_Brief_:
Transcribe all of the records word for word, please, omitting the pictures.

(Items from a data source)
__________
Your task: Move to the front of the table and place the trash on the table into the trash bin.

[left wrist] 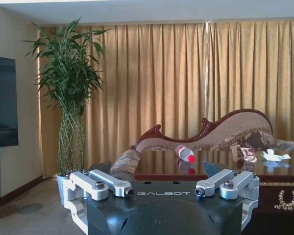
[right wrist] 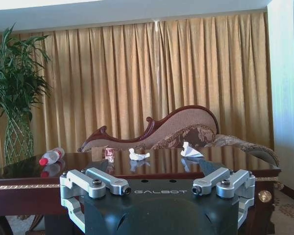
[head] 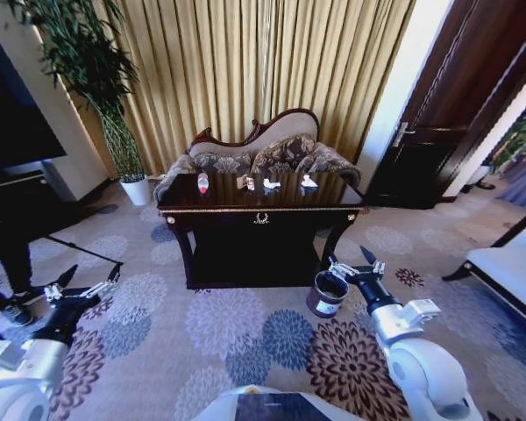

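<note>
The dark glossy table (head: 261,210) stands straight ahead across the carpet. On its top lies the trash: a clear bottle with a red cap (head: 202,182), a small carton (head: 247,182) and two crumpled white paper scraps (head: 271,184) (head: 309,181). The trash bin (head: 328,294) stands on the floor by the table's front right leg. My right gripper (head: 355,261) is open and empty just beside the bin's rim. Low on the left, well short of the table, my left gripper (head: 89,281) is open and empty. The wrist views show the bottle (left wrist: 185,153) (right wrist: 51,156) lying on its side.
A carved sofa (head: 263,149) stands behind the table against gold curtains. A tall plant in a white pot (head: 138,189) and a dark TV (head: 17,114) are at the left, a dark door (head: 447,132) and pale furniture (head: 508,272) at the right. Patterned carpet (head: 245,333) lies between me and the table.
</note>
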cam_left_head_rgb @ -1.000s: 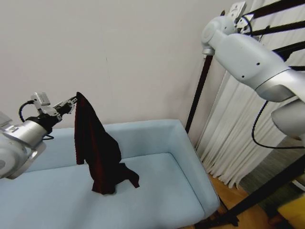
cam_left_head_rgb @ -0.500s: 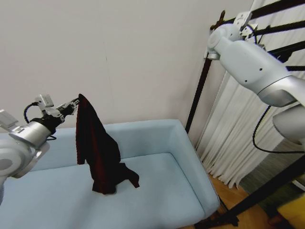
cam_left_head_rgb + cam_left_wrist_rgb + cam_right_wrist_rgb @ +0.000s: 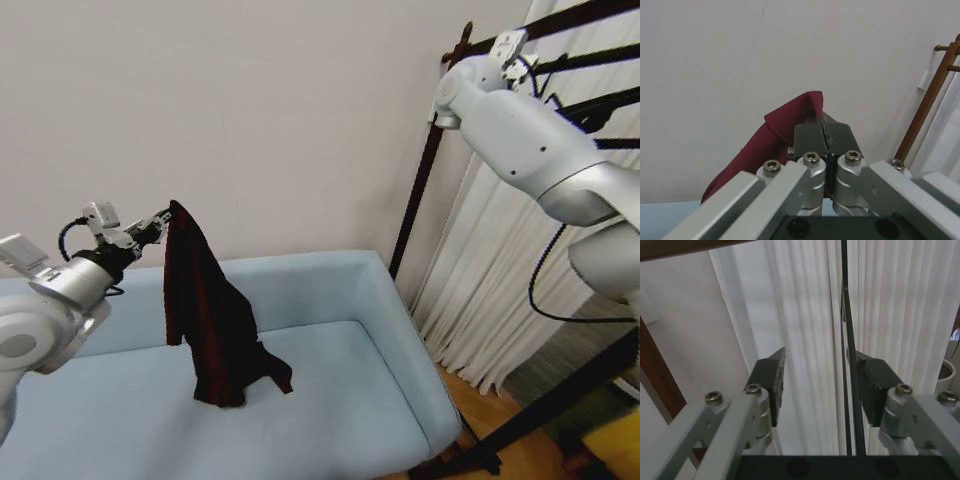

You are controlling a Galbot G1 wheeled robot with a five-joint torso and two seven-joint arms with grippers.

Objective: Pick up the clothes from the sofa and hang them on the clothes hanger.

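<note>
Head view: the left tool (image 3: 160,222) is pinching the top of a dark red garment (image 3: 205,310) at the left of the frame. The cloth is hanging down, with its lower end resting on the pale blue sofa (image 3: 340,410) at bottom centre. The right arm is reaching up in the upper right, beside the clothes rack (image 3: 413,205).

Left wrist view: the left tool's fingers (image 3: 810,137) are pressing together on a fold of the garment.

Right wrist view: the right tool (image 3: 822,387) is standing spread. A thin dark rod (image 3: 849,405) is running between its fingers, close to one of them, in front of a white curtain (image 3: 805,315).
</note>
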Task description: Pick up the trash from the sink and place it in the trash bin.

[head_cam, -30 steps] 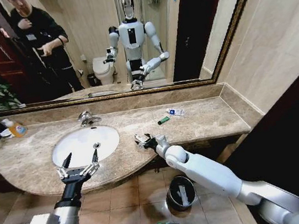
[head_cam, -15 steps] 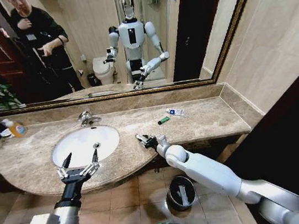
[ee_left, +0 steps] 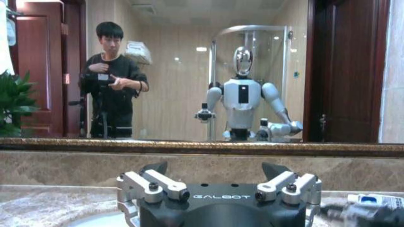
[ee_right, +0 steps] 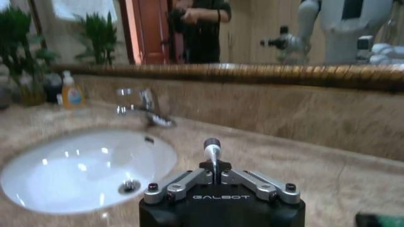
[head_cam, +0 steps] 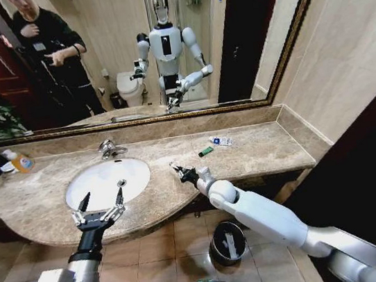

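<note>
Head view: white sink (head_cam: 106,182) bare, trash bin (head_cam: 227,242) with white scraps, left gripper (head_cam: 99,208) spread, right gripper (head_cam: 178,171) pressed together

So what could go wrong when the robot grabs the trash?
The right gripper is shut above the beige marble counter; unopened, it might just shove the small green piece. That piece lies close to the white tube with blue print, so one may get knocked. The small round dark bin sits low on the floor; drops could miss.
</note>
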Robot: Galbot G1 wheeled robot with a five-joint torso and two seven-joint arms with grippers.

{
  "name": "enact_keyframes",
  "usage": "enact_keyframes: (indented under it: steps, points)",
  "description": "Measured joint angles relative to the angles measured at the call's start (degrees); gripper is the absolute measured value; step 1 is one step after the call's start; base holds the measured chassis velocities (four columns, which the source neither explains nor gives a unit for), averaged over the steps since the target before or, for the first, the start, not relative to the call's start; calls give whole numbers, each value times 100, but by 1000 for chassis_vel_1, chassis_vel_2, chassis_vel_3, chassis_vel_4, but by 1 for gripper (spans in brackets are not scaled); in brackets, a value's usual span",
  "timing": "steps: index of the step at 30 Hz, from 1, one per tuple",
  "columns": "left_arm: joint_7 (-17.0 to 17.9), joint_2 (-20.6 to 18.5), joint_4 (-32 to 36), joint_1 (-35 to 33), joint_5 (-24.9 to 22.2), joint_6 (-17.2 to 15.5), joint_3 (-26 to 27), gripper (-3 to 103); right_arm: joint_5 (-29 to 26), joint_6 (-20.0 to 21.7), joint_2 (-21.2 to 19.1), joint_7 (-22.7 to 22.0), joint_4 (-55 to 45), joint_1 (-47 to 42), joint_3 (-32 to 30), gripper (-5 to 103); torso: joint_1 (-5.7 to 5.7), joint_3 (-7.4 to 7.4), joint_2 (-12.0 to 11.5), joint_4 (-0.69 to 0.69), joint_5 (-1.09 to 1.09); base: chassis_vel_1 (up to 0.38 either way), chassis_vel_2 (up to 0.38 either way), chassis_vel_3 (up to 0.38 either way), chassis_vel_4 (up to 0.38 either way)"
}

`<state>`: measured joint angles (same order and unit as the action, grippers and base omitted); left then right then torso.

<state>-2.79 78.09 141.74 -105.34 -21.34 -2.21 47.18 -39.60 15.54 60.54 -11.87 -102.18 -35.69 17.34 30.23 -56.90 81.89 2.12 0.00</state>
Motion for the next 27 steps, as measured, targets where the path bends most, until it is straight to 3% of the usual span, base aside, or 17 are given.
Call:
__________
_Output_:
Your task: Move to the front of the table and place the trash on the table into the trash bin.

[left wrist] 
[right wrist] 
[head] 

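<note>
The dark glossy table (head: 261,210) stands straight ahead across the carpet. On its top lies the trash: a clear bottle with a red cap (head: 202,182), a small carton (head: 247,182) and two crumpled white paper scraps (head: 271,184) (head: 309,181). The trash bin (head: 328,294) stands on the floor by the table's front right leg. My right gripper (head: 355,261) is open and empty just beside the bin's rim. Low on the left, well short of the table, my left gripper (head: 89,281) is open and empty. The wrist views show the bottle (left wrist: 185,153) (right wrist: 51,156) lying on its side.
A carved sofa (head: 263,149) stands behind the table against gold curtains. A tall plant in a white pot (head: 138,189) and a dark TV (head: 17,114) are at the left, a dark door (head: 447,132) and pale furniture (head: 508,272) at the right. Patterned carpet (head: 245,333) lies between me and the table.
</note>
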cam_left_head_rgb @ -1.000s: 
cam_left_head_rgb @ -0.500s: 
cam_left_head_rgb + cam_left_wrist_rgb + cam_right_wrist_rgb @ +0.000s: 

You are controlling a Galbot G1 wheeled robot with a five-joint torso and two seven-joint arms with grippers.

Objective: Pick up the clothes from the sofa and hang them on the clothes hanger.

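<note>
Head view: the left tool (image 3: 160,222) is pinching the top of a dark red garment (image 3: 205,310) at the left of the frame. The cloth is hanging down, with its lower end resting on the pale blue sofa (image 3: 340,410) at bottom centre. The right arm is reaching up in the upper right, beside the clothes rack (image 3: 413,205).

Left wrist view: the left tool's fingers (image 3: 810,137) are pressing together on a fold of the garment.

Right wrist view: the right tool (image 3: 822,387) is standing spread. A thin dark rod (image 3: 849,405) is running between its fingers, close to one of them, in front of a white curtain (image 3: 805,315).
</note>
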Task description: Pick up the trash from the sink and place it in the trash bin.

[head_cam, -30 steps] 
[head_cam, -15 steps] 
[ee_left, +0 steps] 
[ee_right, +0 steps] 
[head_cam, +0 steps] 

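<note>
Head view: white sink (head_cam: 106,182) bare, trash bin (head_cam: 227,242) with white scraps, left gripper (head_cam: 99,208) spread, right gripper (head_cam: 178,171) pressed together

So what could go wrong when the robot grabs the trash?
The right gripper is shut above the beige marble counter; unopened, it might just shove the small green piece. That piece lies close to the white tube with blue print, so one may get knocked. The small round dark bin sits low on the floor; drops could miss.
</note>
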Robot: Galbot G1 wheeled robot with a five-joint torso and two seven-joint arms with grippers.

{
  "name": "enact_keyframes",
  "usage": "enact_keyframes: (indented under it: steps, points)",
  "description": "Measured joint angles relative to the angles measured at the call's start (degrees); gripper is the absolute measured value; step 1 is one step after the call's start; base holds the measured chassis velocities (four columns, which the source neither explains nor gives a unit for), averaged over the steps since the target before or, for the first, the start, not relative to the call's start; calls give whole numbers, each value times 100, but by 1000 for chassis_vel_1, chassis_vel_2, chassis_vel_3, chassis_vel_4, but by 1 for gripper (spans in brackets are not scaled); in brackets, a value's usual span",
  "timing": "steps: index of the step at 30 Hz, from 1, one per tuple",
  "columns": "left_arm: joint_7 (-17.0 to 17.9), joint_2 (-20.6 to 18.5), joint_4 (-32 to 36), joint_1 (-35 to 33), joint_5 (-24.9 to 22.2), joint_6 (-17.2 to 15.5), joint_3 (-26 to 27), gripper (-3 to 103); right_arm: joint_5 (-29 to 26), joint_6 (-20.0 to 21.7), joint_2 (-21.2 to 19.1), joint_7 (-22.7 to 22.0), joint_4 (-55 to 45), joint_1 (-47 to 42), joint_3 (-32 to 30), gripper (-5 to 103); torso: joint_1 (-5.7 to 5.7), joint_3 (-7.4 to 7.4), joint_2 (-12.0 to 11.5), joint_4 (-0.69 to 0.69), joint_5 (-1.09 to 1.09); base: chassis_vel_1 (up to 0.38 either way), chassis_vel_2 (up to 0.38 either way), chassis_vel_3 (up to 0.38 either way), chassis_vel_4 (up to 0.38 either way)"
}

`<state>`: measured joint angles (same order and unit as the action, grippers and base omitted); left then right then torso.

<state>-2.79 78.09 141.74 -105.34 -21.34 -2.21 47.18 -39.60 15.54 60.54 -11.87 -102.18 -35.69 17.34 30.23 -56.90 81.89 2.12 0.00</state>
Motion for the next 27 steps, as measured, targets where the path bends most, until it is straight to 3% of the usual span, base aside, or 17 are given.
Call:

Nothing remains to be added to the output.